Buku

MENGAPA Allah menetapkan: membaca, sebagai perintah pertama kepada Rasulullah Muhammad SAW? Lantas, bertegas jelas, mengungkapkan, bagaimana Ia memiliki cara mengajarkan manusia dengan kalam? 



Pertanyaan sederhana ini, menggoda pikiran sejak lama. Tentu, bukan hanya karena membaca (dalam makna multi-dimensional) merupakan cara terbaik manusia memahami seluruh fenomena dan paradigma. Dua hal yang selalu ada dan terus ada dalam kehidupan manusia. Membaca dan kalam, membaca dan menulis, adalah dua hal yang tak bisa dipisahkan satu dengan lainnya, ketika manusia hendak melaksanakan fungsi kemanusiaannya paling utama: mendidik. Membaca dan menulis adalah cara terbaik manusia memahami hakekat peradaban, sekaligus cara untuk memperoleh pemahaman asasi tentang hakekat eksistensi manusia, sebagai datu di atas semesta. Karenanya, sangat kait berkait dengan diciptakannya think, instink, sense, dan feel sebagai sesuatu yang melekat pada diri manusia.

Dalam peradaban modern manusia selanjutnya, relasi membaca dan menulis – jauh sebelum manusia menemukan surat kabar alias acta diurna – terekspresikan melalui buku. Karenanya, buku – mungkin sampai akhir zaman – disebut sebagai medium peradaban paling lama eksistensinya di tengah kehidupan manusia. Dalam banyak hal, melalui buku, manusia memperoleh begitu banyak cara menjalani kehidupan terbaik. Karenanya, buku disebut juga sebagai ‘jendela dunia’. Sebagai medium peradaban, buku memberi peluang luar biasa bagi berlangsungnya proses transformasi ilmu pengetahuan, yang terkait dengan seluruh aspek kehidupan manusia. Buku, dalam satu tarikan nafas, juga menjadi suluh fikir, yang memberi makna kualitatif atas dzikir. 

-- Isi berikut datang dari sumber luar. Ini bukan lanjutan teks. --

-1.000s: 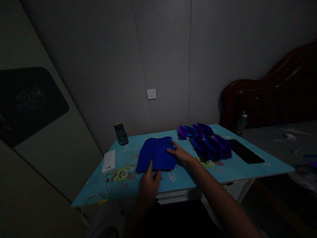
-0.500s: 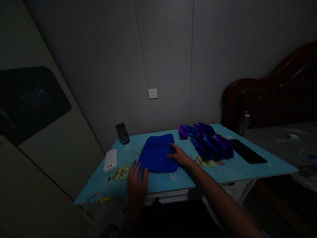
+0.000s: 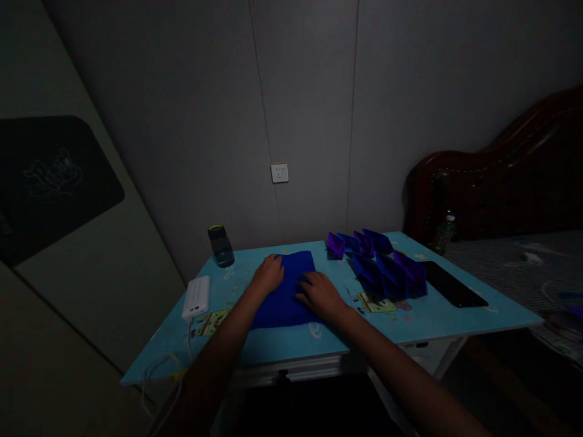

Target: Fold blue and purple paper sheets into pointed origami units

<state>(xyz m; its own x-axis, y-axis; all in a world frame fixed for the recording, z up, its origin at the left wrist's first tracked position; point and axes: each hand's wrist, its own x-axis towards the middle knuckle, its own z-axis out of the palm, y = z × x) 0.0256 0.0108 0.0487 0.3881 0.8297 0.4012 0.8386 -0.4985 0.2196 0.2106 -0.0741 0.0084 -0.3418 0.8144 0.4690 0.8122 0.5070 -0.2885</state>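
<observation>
A sheet of blue paper (image 3: 291, 303) lies on the light blue table (image 3: 387, 331) in front of me. My left hand (image 3: 269, 276) rests on its upper left part, fingers pointing away and laid on the paper; nothing shows lifted in them. On the paper's right side is my right hand (image 3: 322, 294), with fingers bent a little and spread apart. To the right stand several folded paper pieces, among them a purple folded paper (image 3: 336, 244) at the back and a blue folded paper (image 3: 368, 272) in the front row.
A dark water bottle (image 3: 221, 246) stands at the back left. Nearer is a white power bank (image 3: 197, 296) with a white cable (image 3: 189, 340) hanging over the edge. A black tablet-like slab (image 3: 453, 284) lies at the right. Behind the table is a wall with a socket (image 3: 279, 173).
My left hand has moved from the near left corner up to the far left part of the paper. My right hand has shifted slightly nearer. The view has tilted slightly.
</observation>
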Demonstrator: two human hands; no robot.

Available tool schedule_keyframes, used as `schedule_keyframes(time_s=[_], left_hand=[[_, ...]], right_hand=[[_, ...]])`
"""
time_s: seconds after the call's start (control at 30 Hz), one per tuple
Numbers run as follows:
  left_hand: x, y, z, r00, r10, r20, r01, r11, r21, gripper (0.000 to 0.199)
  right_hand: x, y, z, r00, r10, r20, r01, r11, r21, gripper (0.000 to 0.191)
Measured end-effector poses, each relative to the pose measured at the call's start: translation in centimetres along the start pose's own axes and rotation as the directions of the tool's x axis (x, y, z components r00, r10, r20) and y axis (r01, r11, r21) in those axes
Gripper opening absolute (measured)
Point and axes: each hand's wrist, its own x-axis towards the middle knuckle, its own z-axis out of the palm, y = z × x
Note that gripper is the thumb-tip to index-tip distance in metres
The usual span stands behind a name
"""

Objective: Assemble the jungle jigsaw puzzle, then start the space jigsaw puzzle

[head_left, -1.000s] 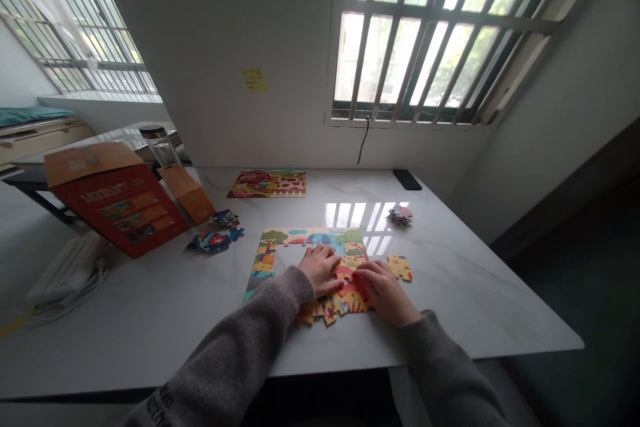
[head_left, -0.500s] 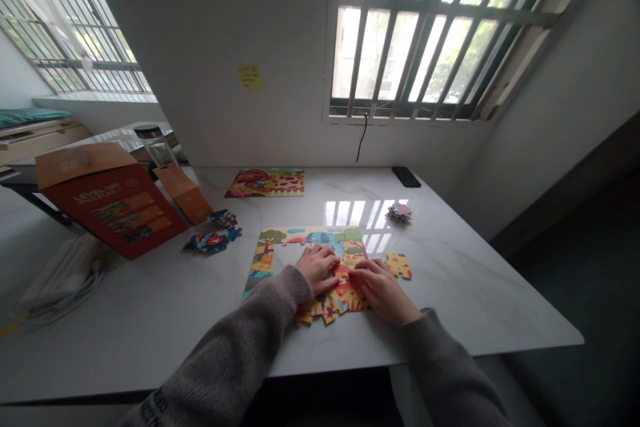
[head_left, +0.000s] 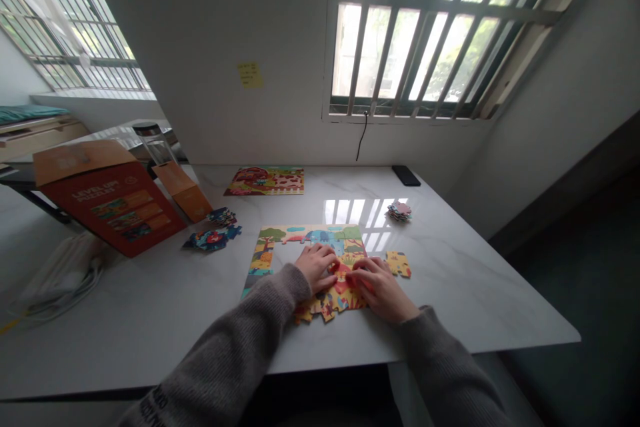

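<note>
Resting our left hand (head_left: 317,268), thumb apart from fingers, on the animal puzzle (head_left: 327,239) near the desk (head_left: 450,307) front, we bend our right hand (head_left: 381,288) over its right side, whether gripping we cannot tell; beyond sit stacked pieces (head_left: 399,211), then a farm puzzle (head_left: 267,181).

The table (head_left: 480,280) (white, veined) bears a puzzle (head_left: 323,237) and phone (head_left: 406,176).

Two hands (head_left: 317,268) (head_left: 383,288), one phone (head_left: 406,175), one sticky note (head_left: 250,75)

A barred window (head_left: 425,40) in the pale wall (head_left: 290,120) reflects on the marbled table (head_left: 470,293).
</note>
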Motion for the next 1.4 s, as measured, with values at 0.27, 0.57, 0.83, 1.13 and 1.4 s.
schedule_keyframes(time_s=[0.27,0.57,0.83,1.13,1.4], left_hand=[[0.1,-0.8,0.7,0.998,0.049,-0.044,-0.050,0.998,-0.024,0.019],[-2.4,-4.0,-3.4,0.945,-0.035,-0.326,-0.068,0.952,-0.299,0.015],[-3.1,-4.8,-1.9,0.995,0.094,-0.016,-0.096,0.973,-0.210,0.018],[-3.7,-6.0,-2.6,0.973,-0.162,-0.162,0.112,0.952,-0.284,0.013],[-4.7,-6.6,-4.6,0.835,-0.387,-0.390,0.258,0.903,-0.344,0.022]], right_hand=[[0.0,-0.1,0.1,1.000,-0.004,0.012,0.004,0.999,-0.031,0.019],[0.1,-0.6,-0.1,0.997,-0.015,-0.082,0.012,0.999,-0.046,0.014],[0.2,-4.3,1.5,0.990,-0.144,0.010,0.144,0.989,-0.034,0.052],[2.8,-6.9,2.3,0.972,-0.180,0.155,0.173,0.983,0.055,0.040],[3.3,-6.8,1.6,0.970,-0.193,0.147,0.171,0.974,0.151,0.027]])
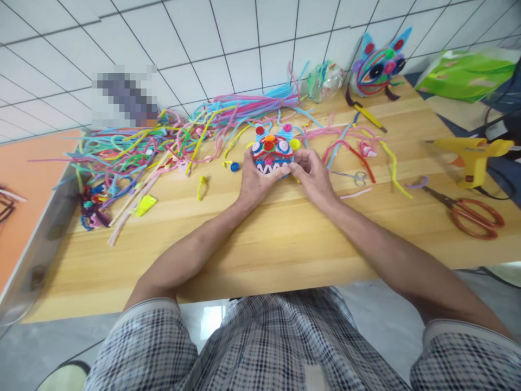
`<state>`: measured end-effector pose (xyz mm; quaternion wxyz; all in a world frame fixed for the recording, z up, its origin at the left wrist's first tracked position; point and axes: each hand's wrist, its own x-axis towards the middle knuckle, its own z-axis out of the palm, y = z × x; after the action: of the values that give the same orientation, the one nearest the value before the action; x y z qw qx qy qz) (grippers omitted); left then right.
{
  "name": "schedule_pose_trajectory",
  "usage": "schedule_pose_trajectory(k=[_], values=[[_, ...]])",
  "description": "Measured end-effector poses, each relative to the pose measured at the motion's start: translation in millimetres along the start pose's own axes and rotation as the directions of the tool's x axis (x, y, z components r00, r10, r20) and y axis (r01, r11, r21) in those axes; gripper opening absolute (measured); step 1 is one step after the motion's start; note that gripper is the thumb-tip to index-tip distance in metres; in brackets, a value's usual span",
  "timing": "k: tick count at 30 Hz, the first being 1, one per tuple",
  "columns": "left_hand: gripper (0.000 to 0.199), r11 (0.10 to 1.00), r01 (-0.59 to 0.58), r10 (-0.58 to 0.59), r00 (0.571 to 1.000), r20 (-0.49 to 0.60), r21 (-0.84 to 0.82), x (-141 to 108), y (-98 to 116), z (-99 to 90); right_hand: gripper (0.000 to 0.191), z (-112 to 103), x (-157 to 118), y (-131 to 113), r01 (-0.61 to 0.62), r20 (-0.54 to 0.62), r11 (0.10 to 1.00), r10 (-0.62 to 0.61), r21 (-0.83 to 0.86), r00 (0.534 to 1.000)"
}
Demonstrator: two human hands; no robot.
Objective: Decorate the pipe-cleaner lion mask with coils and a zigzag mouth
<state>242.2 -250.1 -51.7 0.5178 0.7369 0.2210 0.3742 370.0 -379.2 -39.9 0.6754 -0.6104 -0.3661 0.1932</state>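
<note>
A small mask-like animal head (272, 147) made of coloured pipe cleaners faces me near the middle of the wooden table. It has blue ears with red and pink discs, round eyes and a white zigzag row of teeth. My left hand (260, 182) is closed on its left side, thumb along the lower edge. On the other side my right hand (311, 174) grips the lower right corner between thumb and fingers. Close by lie a small blue coil (235, 166), a yellow twisted pipe cleaner (201, 188) and small metal scissors (354, 177).
Loose pipe cleaners (134, 152) are heaped at the left, with a long bundle (256, 103) by the tiled wall. A finished-looking animal head (378, 70) stands at back right. A yellow cutter (371, 118), glue gun (472, 157) and orange-handled scissors (476, 217) lie at right.
</note>
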Motion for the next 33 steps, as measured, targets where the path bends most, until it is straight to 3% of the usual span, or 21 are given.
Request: schedule_pose_trajectory(k=[8, 12, 14, 18, 24, 33], values=[[0.101, 0.999, -0.013, 0.014, 1.000, -0.019, 0.030, 0, 5, -0.5, 0.055, -7, 10, -6, -0.197, 0.070, 0.968, 0.188, 0.157, 0.980], [0.094, 0.997, -0.028, 0.032, 0.998, -0.048, 0.067, 0, 3, 0.9, 0.042, -14, 14, -9, -0.293, 0.081, 0.945, 0.283, 0.149, 0.956], [0.094, 0.997, -0.028, 0.033, 0.997, -0.066, 0.074, 0, 1, 2.1, 0.035, -17, 13, -9, -0.271, 0.007, 0.951, 0.273, 0.149, 0.962], [0.093, 0.998, -0.031, 0.035, 0.997, -0.073, 0.059, 0, -2, 3.7, 0.028, -16, 9, -12, -0.116, -0.124, 0.981, 0.135, 0.154, 0.983], [0.094, 0.998, -0.042, 0.046, 0.997, -0.065, 0.056, 1, -2, 3.4, 0.035, -7, 6, -23, -0.021, -0.095, 0.989, 0.035, 0.149, 0.995], [0.102, 0.998, -0.016, 0.017, 1.000, -0.021, 0.064, 1, 1, 2.2, 0.055, -17, 3, -25, -0.043, -0.106, 0.999, 0.041, -0.020, 0.994]])
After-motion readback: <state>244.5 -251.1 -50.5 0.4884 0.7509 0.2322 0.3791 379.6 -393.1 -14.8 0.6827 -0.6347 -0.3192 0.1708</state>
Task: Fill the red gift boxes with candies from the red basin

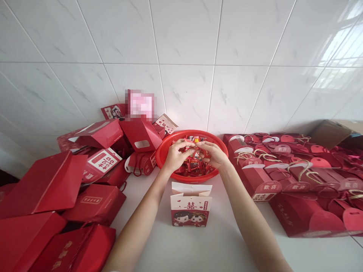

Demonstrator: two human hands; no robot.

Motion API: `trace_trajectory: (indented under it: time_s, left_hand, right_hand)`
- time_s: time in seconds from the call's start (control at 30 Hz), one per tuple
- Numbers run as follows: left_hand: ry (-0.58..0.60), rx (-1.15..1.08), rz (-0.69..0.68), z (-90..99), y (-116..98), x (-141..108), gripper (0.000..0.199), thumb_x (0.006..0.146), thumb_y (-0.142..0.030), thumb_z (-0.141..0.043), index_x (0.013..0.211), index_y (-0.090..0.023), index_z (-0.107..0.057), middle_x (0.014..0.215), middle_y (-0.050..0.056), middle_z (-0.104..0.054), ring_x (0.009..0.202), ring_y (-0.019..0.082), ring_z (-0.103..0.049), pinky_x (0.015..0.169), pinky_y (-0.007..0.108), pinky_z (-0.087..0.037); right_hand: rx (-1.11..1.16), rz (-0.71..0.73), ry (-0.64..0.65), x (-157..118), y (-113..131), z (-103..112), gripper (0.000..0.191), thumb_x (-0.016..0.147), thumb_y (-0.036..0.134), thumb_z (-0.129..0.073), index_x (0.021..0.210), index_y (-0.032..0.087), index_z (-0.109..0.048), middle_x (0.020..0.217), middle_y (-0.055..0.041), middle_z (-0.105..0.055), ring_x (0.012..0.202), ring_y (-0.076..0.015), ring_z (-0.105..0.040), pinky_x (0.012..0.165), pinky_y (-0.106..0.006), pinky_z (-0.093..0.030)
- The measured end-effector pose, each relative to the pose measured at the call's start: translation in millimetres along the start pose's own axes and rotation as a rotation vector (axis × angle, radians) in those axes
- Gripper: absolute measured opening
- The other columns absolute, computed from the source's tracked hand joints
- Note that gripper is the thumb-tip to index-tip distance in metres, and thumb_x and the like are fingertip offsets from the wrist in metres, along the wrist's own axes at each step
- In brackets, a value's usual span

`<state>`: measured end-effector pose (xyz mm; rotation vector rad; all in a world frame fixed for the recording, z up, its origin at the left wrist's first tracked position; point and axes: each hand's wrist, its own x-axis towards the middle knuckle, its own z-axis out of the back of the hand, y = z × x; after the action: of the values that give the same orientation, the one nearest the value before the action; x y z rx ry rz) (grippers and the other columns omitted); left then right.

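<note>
A round red plastic basket point(163, 151) stands against the tiled wall, with many small red-wrapped candies point(193, 166) in it. Over the basket, my left hand point(180, 153) and my right hand point(211, 153) meet at the fingertips. Both have their fingers pinched together; whatever is between them is too small to name. Between my forearms a small red and white paper box point(190, 211) stands upright on the white table, its top flaps raised and open, with two cartoon figures on its front.
Red gift boxes point(96, 202) lie in a loose pile at the left. On the right, rows of closed red boxes point(258, 177) with rope handles stand close together. A brown cardboard box point(331, 132) sits at the far right, by the white tiled wall point(187, 87).
</note>
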<state>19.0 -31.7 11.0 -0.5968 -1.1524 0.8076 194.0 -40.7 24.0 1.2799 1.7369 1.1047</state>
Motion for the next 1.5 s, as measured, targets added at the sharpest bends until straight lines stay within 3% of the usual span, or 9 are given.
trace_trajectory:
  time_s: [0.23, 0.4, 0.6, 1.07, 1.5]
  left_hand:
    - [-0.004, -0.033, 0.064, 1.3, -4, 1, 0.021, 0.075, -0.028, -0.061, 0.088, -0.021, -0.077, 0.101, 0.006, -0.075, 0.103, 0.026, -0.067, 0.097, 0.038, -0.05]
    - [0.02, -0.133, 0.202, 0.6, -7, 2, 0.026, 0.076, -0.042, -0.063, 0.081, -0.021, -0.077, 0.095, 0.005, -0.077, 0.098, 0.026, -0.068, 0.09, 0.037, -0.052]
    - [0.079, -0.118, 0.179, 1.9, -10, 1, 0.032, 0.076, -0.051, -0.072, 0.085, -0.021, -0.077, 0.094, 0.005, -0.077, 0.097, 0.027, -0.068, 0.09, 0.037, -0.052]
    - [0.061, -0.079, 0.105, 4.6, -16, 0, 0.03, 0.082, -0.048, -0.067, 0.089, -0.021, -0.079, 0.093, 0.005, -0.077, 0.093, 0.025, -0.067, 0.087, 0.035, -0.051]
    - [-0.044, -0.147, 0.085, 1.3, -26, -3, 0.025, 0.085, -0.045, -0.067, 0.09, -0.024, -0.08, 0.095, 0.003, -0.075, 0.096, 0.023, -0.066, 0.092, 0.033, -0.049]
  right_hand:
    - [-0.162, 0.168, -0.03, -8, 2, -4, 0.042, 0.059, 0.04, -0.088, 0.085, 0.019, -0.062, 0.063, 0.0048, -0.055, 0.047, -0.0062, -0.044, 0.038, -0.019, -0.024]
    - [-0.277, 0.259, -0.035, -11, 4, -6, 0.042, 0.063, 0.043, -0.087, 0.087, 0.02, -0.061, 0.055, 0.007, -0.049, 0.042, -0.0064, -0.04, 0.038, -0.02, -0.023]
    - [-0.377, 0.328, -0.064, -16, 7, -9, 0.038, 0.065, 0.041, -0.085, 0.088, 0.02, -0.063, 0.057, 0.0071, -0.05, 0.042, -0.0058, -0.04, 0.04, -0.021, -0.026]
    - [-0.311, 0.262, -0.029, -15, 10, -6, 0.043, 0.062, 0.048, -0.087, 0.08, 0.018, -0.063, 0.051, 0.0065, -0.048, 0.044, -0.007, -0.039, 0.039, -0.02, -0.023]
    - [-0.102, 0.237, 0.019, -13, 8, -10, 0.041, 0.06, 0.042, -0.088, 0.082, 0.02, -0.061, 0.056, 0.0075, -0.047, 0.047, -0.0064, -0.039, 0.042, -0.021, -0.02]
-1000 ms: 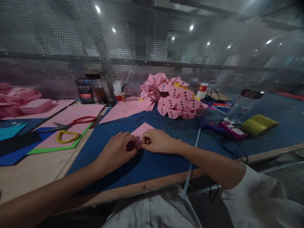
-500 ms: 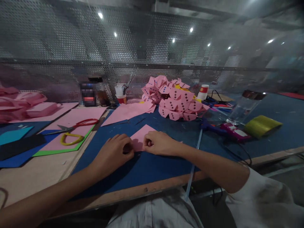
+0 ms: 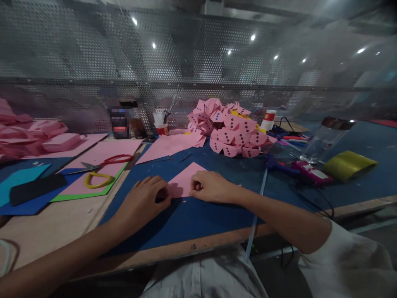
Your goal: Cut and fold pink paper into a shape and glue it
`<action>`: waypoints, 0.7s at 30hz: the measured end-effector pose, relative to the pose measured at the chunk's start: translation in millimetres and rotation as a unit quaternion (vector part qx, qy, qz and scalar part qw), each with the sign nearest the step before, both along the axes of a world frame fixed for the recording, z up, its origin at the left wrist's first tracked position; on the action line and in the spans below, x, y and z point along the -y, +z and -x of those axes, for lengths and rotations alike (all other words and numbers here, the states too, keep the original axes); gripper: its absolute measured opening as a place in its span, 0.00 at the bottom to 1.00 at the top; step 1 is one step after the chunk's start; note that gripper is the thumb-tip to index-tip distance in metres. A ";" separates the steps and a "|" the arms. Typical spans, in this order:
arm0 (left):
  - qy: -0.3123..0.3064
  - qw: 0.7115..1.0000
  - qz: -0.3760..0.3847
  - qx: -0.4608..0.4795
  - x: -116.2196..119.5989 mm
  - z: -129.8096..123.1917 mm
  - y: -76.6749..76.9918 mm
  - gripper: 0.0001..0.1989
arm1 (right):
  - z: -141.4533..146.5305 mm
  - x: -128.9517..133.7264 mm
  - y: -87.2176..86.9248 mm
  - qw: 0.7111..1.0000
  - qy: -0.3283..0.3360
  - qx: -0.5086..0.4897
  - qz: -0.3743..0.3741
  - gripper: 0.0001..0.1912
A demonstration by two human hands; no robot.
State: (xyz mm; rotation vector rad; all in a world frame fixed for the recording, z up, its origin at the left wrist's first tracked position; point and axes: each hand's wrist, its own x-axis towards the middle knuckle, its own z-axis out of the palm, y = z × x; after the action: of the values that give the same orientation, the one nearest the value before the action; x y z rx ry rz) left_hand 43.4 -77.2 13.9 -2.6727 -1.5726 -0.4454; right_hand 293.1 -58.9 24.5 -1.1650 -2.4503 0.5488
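Observation:
A folded piece of pink paper point(image 3: 181, 184) lies on the blue table mat in front of me, its pointed corner facing away. My left hand point(image 3: 148, 195) is at its left side, fingers curled and thumb tip bent in towards the index finger at the paper's edge; the left corner is hidden behind it. My right hand point(image 3: 214, 187) rests on the paper's right side, with thumb and fingers pinched together. Beyond the hands lie flat pink sheets point(image 3: 169, 147) and a heap of folded pink paper pieces point(image 3: 234, 130) with dark diamond marks.
To the left, scissors point(image 3: 101, 164) and a yellow ring-shaped handle point(image 3: 97, 180) lie on coloured sheets. At right are a blue tool point(image 3: 281, 165) with a pale strip over the table edge, a yellow roll point(image 3: 350, 165) and a clear bottle point(image 3: 325, 138). Paper cups point(image 3: 269, 120) stand behind.
My left hand has shifted slightly left along the paper, while the right hand stays pinched in nearly the same place. The view has swung a little to the left.

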 end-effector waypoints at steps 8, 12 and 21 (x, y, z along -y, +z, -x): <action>0.008 1.000 0.000 0.000 3.0 8.1 0.0 0.05 | -0.6 -1.0 -2.0 1.000 0.001 -0.005 -0.002 0.04; 0.007 1.000 -0.002 0.018 4.2 9.6 0.2 0.06 | 0.3 -0.1 -1.3 1.000 -0.001 0.001 0.003 0.05; 0.008 1.000 0.005 0.027 4.3 12.3 -0.2 0.06 | 0.9 0.2 0.2 1.000 -0.008 0.013 0.010 0.05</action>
State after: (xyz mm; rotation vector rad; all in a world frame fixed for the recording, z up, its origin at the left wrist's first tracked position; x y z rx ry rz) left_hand 31.1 -81.4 13.7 -2.6755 -1.6138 -0.5133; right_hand 292.3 -59.1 24.7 -1.2050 -2.4606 0.5584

Sejarah perjalanan bangsa-bangsa di dunia, memperlihatkan, para pemimpin dan bangsa yang peduli dengan buku, telah memacu perkembangan kualitas sumberdaya manusianya. Bangsa-bangsa itu, kemudian menjadi pioneer dalam membentuk kualitas sumberdaya insani yang berkualitas. Cerdas, bijak, optimistis, dan selalu mempunyai kiat dan siasat prima mengatasi berbagai tantangan dan rintangan kehidupannya. Saya termasuk orang yang sangat percaya, bahwa buku merupakan tools penting dan utama dalam keseluruhan proses dan upaya mencerdaskan bangsa, bukan sekadar pelengkap penyerta dinamika suatu bangsa mencapai posisinya sebagai bangsa yang unggul. Secara mainstream, saya berfikir, bangsa yang unggul akan tercermin tak hanya pada berkembang tidaknya minat baca masyarakat. Melainkan juga pada maju dan mundurnya industri perbukuan di lingkungan bangsa itu. Industri perbukuan pun tak hanya sekedar merupakan bagian dari industri kreatif belaka, karena industri perbukuan justru akan menjadi fundamen dari keseluruhan dinamika industri kreatif itu. Itulah sebabnya, di berbagai negara yang bergerak maju melesat ke masa depan, industri perbukuan memperoleh ruang dan tempat yang utama, sebagai prioritas. Karena industri perbukuan inilah yang akan menjadi soko utama ketahanan ruhaniah – bathiniah manusia, yang porsinya sama penting dengan ketahanan pangan. 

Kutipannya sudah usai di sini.